The conversion of the natives at first went but slowly and with difficulty; but they gradually discovered that the missionaries were in reality great angekoks, and that their ceremonies, such as baptism, their doctrines and formulas, the Christian books, and so forth, were magical appliances, potent for curing disease, protecting against want, and ensuring good fishery and other advantages; not to mention that conversion and a little appearance of contrition often bore immediate fruits in the shape of small rewards from the eager missionaries. Accordingly they said of them: ‘They are good people, they gave us food when we believed and looked sorrowful.’ A father whose son was dangerously ill, after having had recourse to various angekoks, took counsel with an old and experienced one ‘as to whether he should not seek help from the priest at the Colony;’ whereupon the old man calmly answered: ‘You may do as you please; for I am of opinion that the Word of God and the words of skilful angekoks are equally powerful.’ This gradually became the general opinion; and as it fortunately chanced in several cases that the Word of God seemed more effectual than that of the angekoks, it was natural that some should let themselves be baptised. The example once given, there were plenty to follow it, especially when distinguished hunters led the way.

But if the Greenlanders nominally went over to Christianity, they held, and still hold in a greater or less degree, to their old faith as well. It was at first very difficult to convince them of the falsity of the grotesque inventions of their angekoks.

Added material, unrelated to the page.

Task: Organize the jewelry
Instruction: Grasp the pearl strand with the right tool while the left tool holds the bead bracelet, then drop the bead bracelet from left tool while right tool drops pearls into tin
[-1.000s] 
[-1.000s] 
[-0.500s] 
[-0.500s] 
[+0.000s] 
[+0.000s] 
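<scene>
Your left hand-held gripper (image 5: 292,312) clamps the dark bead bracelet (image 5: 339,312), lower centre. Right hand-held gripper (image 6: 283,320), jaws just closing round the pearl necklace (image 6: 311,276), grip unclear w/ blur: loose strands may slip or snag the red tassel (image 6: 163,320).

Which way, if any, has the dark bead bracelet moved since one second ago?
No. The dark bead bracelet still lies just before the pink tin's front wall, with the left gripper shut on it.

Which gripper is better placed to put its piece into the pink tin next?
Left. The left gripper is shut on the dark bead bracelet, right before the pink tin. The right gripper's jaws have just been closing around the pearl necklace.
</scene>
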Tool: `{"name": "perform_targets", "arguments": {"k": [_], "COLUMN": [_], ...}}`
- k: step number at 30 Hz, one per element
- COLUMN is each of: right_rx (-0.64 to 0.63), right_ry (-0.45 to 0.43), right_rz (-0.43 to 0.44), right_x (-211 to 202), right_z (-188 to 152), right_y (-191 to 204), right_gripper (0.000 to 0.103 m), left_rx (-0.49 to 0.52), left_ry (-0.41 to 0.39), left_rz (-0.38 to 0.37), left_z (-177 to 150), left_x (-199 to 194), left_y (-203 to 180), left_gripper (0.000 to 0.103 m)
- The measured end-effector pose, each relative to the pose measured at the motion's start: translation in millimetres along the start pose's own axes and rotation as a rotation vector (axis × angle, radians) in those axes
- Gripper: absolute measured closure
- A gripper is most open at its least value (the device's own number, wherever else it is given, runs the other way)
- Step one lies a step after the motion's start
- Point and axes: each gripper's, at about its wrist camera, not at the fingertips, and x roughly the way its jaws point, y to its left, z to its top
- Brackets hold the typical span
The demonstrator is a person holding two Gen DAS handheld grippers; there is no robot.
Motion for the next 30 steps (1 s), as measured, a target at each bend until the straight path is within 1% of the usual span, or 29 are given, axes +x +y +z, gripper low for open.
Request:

When they were reproached with their credulity they answered simply ‘that they were not in the habit of lying and therefore believed all that people said to them.’

That they were not absolutely simple-minded, however, in their acceptance of all that the Europeans told them, seems clear from this, amongst other things, that when some Greenlanders could not get Niels Egede to swallow their assertion that ‘they had killed a bear on Disco which was so big that it had ice on its back that never melted,’ they said: ‘We have believed what you tell us, but you will not believe what we tell you.’

To show what a little way below the surface Christianity has gone, and how some of them, at any rate, still understand baptism, I may mention that some years ago in North Greenland a catechist (a man who has received a theological education, and supplies the place of the clergyman in his absence) baptised not only his parishioners, but also his puppies in the name of the Father, the Son, &c. His wife was childless, and he took this means, as he thought, of setting matters right; and, sure enough, next year she bore a child.